Problem statement :: Return every line of the listing below so that it matches the original exactly.

Data section ::
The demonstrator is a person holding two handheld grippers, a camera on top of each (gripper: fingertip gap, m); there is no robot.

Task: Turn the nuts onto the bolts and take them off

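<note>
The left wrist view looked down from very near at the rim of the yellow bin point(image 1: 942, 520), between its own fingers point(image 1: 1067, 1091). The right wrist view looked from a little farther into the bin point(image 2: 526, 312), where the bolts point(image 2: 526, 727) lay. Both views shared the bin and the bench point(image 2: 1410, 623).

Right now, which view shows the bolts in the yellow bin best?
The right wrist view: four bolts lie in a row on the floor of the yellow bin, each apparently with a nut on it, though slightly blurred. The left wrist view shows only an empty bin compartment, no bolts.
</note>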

Answer section ::
The demonstrator is a person holding two handheld grippers, a camera on top of each (gripper: fingertip gap, m); there is no robot.

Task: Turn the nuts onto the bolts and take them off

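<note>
The left wrist view looked down from very near at the rim of the yellow bin point(image 1: 942, 520), between its own fingers point(image 1: 1067, 1091). The right wrist view looked from a little farther into the bin point(image 2: 526, 312), where the bolts point(image 2: 526, 727) lay. Both views shared the bin and the bench point(image 2: 1410, 623).

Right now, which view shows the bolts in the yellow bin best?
The right wrist view: four bolts lie in a row on the floor of the yellow bin, each apparently with a nut on it, though slightly blurred. The left wrist view shows only an empty bin compartment, no bolts.
</note>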

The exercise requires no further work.